### Your task
Give back exactly the lines of the data below, starting with the line that has "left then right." and going on through the line that has "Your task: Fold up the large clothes".

### Exercise data
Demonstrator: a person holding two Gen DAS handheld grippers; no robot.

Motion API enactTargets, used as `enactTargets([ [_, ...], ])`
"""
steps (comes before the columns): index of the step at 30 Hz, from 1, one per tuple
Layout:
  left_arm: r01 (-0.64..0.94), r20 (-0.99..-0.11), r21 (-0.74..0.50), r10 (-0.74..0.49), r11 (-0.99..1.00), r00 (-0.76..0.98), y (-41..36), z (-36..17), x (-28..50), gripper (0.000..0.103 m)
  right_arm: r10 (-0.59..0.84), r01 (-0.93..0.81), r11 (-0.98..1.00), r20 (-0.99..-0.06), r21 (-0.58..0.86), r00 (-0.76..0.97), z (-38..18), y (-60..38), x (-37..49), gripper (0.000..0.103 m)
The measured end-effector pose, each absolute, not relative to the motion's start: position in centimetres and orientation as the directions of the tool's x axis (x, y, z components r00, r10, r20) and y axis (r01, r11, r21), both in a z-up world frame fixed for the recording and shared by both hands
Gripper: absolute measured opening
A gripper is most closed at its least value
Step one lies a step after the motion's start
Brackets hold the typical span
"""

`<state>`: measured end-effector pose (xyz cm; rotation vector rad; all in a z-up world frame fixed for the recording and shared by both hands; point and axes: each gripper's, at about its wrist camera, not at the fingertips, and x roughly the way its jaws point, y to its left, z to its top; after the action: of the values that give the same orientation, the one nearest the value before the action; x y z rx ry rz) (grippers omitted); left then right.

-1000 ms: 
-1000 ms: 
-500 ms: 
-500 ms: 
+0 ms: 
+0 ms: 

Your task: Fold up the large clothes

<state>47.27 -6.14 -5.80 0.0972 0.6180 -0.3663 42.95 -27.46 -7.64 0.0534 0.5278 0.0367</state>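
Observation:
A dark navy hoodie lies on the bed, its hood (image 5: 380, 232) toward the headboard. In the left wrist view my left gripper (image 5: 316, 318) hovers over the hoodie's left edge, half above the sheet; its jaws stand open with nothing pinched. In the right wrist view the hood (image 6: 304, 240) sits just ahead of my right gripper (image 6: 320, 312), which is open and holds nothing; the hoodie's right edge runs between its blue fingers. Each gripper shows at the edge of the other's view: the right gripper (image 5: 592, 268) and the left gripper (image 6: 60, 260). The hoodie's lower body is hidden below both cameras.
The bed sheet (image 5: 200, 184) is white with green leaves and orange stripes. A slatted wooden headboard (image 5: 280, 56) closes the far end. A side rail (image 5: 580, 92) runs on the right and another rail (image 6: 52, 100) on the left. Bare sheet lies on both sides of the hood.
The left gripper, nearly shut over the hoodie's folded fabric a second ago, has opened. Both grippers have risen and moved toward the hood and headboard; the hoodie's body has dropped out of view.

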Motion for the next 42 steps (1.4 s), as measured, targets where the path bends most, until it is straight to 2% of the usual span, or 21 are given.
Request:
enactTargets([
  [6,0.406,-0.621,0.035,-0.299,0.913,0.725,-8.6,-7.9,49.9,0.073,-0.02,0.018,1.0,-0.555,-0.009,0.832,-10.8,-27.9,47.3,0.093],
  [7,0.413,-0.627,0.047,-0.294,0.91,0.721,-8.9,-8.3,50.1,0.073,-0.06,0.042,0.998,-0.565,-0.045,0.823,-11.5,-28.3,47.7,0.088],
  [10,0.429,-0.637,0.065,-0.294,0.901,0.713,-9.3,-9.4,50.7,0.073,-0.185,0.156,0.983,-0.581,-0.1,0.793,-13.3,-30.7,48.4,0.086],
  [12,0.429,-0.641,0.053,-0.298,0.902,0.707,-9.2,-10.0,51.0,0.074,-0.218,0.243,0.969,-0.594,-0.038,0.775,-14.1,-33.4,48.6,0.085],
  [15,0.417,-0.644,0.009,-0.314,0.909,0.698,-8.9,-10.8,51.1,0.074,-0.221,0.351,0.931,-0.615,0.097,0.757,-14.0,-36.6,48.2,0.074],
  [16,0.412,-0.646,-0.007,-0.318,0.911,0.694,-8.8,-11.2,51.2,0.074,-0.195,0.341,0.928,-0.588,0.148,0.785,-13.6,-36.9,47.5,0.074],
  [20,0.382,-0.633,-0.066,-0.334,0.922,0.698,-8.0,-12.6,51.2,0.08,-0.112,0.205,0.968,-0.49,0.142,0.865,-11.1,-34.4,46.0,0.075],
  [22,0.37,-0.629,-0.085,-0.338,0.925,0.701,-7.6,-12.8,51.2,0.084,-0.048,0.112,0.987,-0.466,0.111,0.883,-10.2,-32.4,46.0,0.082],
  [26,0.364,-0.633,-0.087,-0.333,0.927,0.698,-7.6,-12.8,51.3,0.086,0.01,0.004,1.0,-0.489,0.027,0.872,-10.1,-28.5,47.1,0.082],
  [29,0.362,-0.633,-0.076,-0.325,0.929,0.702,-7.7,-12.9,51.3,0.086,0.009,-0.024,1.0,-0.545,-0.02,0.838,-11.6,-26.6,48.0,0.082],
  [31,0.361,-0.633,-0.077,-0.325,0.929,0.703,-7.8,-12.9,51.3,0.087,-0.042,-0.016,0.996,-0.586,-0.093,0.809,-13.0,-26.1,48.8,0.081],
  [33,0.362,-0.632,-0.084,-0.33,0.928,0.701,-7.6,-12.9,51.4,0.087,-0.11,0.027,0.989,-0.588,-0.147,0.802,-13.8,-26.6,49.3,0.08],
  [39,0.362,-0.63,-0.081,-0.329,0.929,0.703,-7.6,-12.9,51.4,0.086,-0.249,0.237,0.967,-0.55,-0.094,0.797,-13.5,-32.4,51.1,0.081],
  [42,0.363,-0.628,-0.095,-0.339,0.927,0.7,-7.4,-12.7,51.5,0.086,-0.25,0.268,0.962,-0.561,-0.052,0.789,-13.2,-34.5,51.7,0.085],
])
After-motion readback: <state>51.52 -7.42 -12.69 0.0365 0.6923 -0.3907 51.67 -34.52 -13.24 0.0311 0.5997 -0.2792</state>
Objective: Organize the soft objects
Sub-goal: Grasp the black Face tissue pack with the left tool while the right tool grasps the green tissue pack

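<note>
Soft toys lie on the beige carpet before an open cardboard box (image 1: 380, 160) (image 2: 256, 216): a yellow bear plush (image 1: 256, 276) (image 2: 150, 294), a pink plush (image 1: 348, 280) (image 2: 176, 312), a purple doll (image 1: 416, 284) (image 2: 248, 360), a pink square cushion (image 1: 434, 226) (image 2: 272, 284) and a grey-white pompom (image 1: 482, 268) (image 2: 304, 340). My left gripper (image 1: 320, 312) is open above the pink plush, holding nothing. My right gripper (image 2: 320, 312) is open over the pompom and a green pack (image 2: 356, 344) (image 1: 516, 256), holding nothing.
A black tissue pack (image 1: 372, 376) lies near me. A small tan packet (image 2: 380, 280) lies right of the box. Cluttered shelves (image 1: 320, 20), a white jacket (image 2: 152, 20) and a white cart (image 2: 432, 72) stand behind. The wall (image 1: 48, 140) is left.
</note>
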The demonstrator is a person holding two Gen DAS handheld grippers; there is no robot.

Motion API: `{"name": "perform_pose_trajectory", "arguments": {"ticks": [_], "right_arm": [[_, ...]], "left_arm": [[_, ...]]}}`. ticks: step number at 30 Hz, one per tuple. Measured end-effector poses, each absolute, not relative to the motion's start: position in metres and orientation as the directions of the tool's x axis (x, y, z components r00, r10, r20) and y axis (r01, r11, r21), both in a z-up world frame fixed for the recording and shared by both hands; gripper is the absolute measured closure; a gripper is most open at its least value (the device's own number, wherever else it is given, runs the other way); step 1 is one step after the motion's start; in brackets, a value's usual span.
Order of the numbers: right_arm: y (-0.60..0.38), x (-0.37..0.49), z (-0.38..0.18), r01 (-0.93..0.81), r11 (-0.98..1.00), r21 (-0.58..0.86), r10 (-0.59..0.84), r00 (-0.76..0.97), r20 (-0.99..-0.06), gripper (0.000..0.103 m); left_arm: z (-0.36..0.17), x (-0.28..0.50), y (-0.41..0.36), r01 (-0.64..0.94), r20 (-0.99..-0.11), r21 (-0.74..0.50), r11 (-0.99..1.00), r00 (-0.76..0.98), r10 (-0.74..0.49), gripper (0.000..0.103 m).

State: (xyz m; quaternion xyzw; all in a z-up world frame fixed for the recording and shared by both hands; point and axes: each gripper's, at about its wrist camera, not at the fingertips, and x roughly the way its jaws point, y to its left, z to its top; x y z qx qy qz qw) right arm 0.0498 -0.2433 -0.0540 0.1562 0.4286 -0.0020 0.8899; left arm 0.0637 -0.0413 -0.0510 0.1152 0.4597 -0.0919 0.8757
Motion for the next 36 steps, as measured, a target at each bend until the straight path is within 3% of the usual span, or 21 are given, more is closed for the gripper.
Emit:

### Answer to this exercise
`<state>`: measured end-effector pose (xyz cm; rotation vector rad; all in a z-up world frame fixed for the recording and shared by both hands; point and axes: each gripper's, at about its wrist camera, not at the fingertips, and x roughly the way its jaws point, y to its left, z to its top; after the action: of the values that give the same orientation, the one nearest the value before the action; x y z rx ry rz) (grippers omitted); left then right.

-1000 ms: 
-1000 ms: 
-500 ms: 
-500 ms: 
+0 ms: 
+0 ms: 

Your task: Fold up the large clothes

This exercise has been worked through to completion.